SINGAPORE - China Taisan Technology Group Holdings has received an extension of time from the Singapore Exchange (SGX), to appoint an independent special auditor and a second suitable independent director resident in Singapore by July 13.
The SGX had issued a notice of compliance to the troubled fabric maker on June 8, instructing the group to do so by June 30.
But subsequent to the notice, the group's sole operating subsidiary in China failed to provide material financial information requested by the board and its auditors, and also refused to transfer funds to meet the group's liabilities.

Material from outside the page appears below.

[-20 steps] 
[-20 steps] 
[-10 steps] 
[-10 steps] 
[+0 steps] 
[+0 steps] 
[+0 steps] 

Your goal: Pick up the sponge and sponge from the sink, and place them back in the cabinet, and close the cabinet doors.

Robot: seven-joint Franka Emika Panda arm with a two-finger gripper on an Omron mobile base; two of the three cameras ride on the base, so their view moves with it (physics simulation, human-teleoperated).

"Given that as at the date of this announcement, the company has no certainty of its sources and sufficiency of funding and taking into account its difficulties in securing fresh funds, this has raised serious concerns as to the ability of the company to remain as a going concern, and the board is currently seeking legal advice as to the appropriate steps it should take moving forward," China Taisan said.
"As a result of the above recent developments and given the financial circumstances of the company, the board is also considering the best means by which the special audit may be carried out. Further, the board has to date been unsuccessful in its efforts to appoint a suitable individual to act as an independent director."
The SGX wants a cash audit of the company by a special auditor going as far back as 2014. This should include a review of the circumstances surrounding the acquisition and payment of PPE (property, plant and equipment) expenditure of 160 million yuan (S$33.3 million), including the valuation report signed off by Fujian Mincai Certified Public Accountants on April 18.
Shares of China Taisan have been suspended from trading since June 4.